- **THE TASK**
From the first line of the data below, repeat each line exactly until you reach the line with "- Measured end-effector"; include that line too.

START EXTRACTED ENTRIES

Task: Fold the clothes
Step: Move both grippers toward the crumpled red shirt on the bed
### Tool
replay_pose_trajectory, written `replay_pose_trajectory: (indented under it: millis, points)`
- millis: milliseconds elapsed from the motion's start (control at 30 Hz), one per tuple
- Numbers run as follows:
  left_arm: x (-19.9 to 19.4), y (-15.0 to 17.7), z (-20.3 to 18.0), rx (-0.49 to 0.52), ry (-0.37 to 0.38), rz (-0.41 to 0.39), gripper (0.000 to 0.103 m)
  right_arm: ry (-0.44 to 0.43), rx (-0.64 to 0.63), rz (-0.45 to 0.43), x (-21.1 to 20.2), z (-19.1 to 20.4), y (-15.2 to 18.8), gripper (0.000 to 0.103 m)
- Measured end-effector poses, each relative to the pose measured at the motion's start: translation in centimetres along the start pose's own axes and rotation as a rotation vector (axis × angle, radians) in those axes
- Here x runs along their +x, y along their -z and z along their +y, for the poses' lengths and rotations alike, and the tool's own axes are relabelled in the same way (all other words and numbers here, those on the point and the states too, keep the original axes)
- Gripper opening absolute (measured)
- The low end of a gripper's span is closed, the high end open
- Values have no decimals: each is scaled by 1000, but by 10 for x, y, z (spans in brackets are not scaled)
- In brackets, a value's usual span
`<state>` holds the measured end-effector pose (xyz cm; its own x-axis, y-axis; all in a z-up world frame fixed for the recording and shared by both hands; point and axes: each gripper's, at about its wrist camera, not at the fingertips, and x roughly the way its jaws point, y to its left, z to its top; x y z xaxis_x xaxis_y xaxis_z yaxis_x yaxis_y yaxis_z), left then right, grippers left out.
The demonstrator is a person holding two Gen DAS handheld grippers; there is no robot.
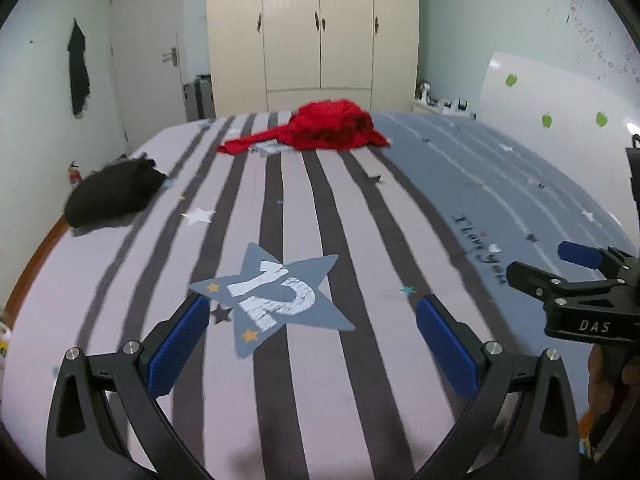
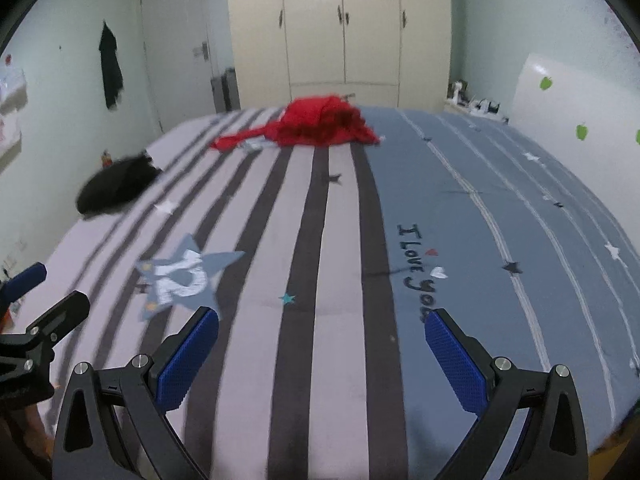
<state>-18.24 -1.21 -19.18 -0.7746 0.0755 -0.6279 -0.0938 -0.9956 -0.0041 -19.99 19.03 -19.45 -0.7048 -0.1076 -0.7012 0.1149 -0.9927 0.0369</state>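
The crumpled red fabric garment (image 1: 320, 128) lies at upper centre, far across the striped bed (image 1: 304, 380), roughly equally distant from wide-open, empty left gripper (image 1: 312, 344) and right gripper (image 2: 320, 356).

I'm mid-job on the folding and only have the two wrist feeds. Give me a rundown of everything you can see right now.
red garment: 1, red, crumpled at the far end of the bed
black garment: 1, black, bunched near the bed's left edge
bedsheet: 1, grey-striped left, blue right, star prints
wardrobe: 1, cream, behind the bed
door: 1, white, left of the wardrobe
hanging cloth: 1, dark, on the left wall
white board: 1, green apple stickers, leaning at right
left gripper: open, empty, above the near bed
right gripper: open, empty, above the near bed
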Motion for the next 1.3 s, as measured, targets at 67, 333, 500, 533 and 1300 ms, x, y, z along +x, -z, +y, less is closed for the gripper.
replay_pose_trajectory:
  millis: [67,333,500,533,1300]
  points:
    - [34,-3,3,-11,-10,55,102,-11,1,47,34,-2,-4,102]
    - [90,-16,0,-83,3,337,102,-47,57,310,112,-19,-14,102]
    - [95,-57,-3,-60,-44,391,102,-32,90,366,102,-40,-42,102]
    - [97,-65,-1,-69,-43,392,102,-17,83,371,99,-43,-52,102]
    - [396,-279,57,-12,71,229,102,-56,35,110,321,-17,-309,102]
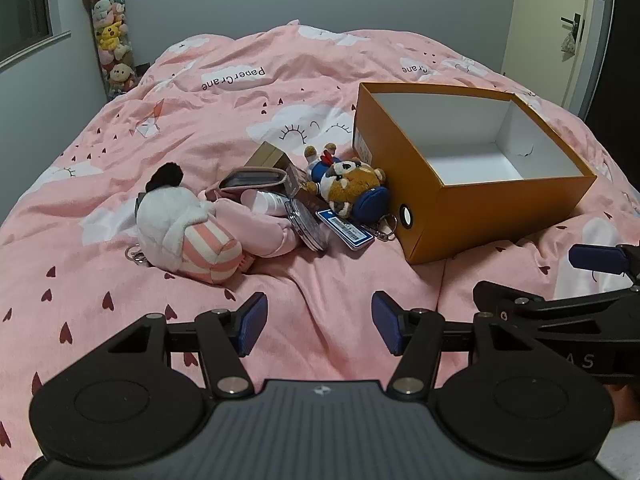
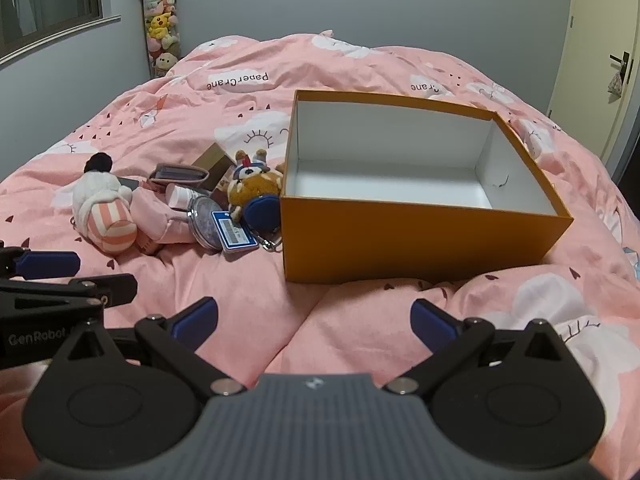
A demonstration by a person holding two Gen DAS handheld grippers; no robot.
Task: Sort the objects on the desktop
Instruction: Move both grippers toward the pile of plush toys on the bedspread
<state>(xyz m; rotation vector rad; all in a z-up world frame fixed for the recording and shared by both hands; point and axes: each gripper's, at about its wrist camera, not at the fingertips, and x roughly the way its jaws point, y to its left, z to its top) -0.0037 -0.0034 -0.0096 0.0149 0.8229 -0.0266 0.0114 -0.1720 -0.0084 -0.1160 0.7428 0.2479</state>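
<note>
Plush raccoon (image 1: pixel 352 184) looks light and squashy (grip its round head); both grippers (image 1: pixel 319 324) (image 2: pixel 315 322) gape wide, empty.

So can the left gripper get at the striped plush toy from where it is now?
Probably yes. The left gripper is open and holds nothing, and only bare pink duvet lies between it and the striped plush toy, which sits at the near left edge of the pile with nothing on top.

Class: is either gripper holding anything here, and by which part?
Nothing is held. The left gripper and right gripper are both open over the duvet.
</note>
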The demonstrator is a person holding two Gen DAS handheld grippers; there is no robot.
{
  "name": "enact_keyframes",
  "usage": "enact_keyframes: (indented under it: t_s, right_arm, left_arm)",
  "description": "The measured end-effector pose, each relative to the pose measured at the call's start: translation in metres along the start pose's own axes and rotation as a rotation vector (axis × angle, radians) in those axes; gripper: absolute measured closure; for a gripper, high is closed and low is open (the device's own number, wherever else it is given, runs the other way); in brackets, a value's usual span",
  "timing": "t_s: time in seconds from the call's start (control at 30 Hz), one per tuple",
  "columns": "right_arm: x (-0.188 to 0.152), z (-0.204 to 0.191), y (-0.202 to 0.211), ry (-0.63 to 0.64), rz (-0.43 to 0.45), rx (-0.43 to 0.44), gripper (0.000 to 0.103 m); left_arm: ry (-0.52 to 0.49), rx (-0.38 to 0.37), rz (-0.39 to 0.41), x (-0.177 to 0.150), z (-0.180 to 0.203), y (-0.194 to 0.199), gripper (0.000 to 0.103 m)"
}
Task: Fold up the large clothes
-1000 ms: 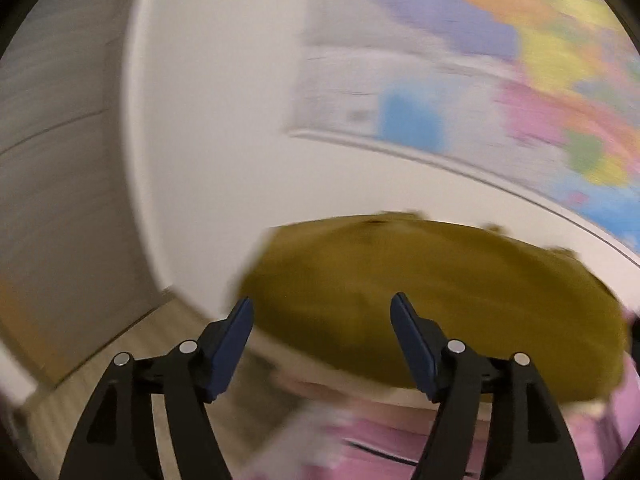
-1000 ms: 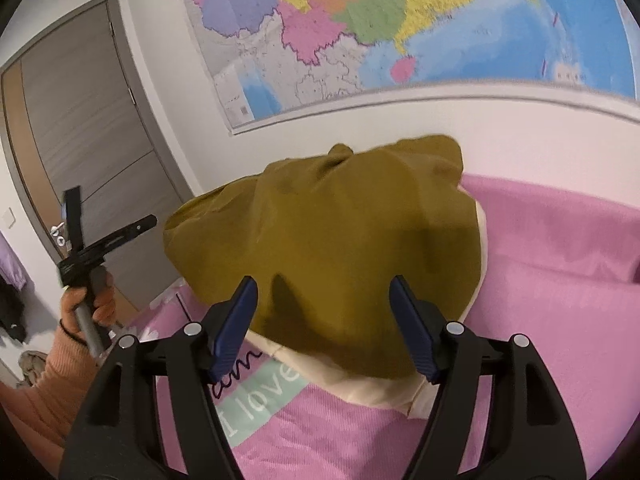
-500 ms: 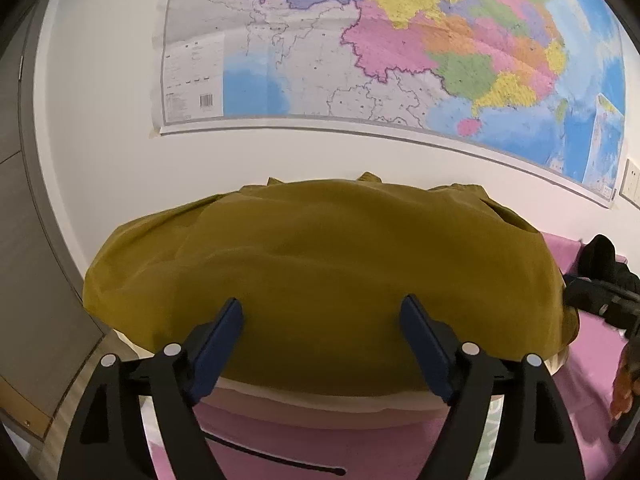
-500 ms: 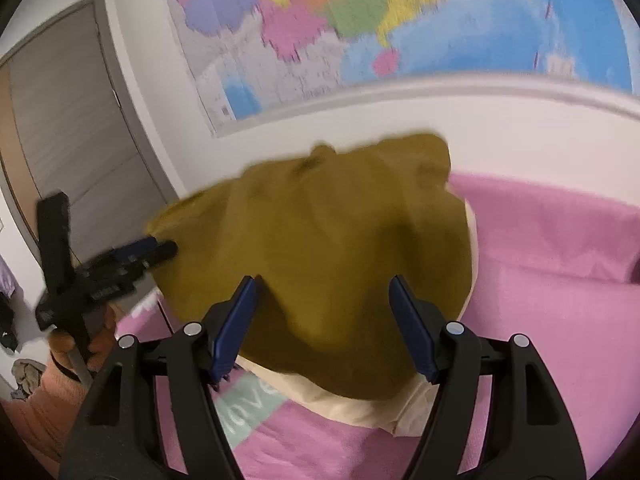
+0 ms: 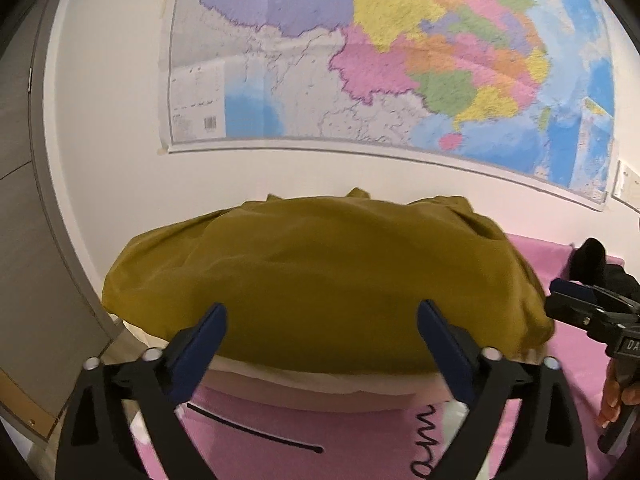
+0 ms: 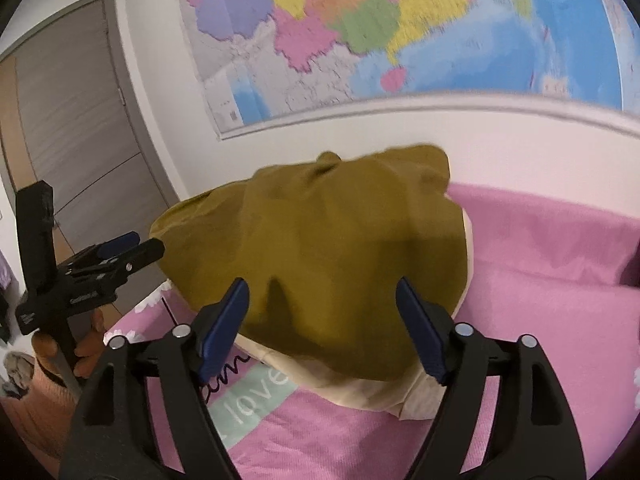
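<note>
Olive-mustard garment: heaped over cream pillow at wall-side corner of pink bedspread. Bedspread lettering: "love". Left gripper: just widened, spread, empty. Right gripper: just widened, spread, empty. Wall map above.

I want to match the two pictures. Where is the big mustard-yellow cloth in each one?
Left wrist view: the mustard-yellow cloth fills the lower middle, draped over a cream pillow, just beyond the open left tool.
Right wrist view: the cloth sits in the middle, beyond the open right tool; pink bedding lies to its right.
Shared landmark: the colourful wall map above the cloth.
</note>
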State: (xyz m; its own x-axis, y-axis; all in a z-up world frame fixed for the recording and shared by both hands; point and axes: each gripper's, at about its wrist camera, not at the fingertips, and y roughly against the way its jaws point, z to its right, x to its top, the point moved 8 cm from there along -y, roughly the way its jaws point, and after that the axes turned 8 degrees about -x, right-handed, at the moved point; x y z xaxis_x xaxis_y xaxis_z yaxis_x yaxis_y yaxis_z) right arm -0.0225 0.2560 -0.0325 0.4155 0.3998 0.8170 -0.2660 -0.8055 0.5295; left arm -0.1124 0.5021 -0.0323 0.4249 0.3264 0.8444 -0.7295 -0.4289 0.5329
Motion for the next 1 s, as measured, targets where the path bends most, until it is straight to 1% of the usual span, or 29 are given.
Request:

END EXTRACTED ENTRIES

- **PROBLEM SOLUTION**
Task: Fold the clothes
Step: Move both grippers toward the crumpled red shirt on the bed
### Tool
replay_pose_trajectory, written `replay_pose_trajectory: (indented under it: millis, points)`
- millis: milliseconds elapsed from the motion's start (control at 30 Hz), one per tuple
- Numbers run as follows:
  left_arm: x (-19.9 to 19.4), y (-15.0 to 17.7), z (-20.3 to 18.0), rx (-0.49 to 0.52), ry (-0.37 to 0.38), rz (-0.41 to 0.39), gripper (0.000 to 0.103 m)
  right_arm: ry (-0.44 to 0.43), rx (-0.64 to 0.63), rz (-0.45 to 0.43), x (-21.1 to 20.2), z (-19.1 to 20.4), y (-15.2 to 18.8), gripper (0.000 to 0.103 m)
- Measured end-effector poses, each relative to the pose measured at the motion's start: translation in centimetres along the start pose's own axes and rotation as a rotation vector (axis × angle, radians) in those axes

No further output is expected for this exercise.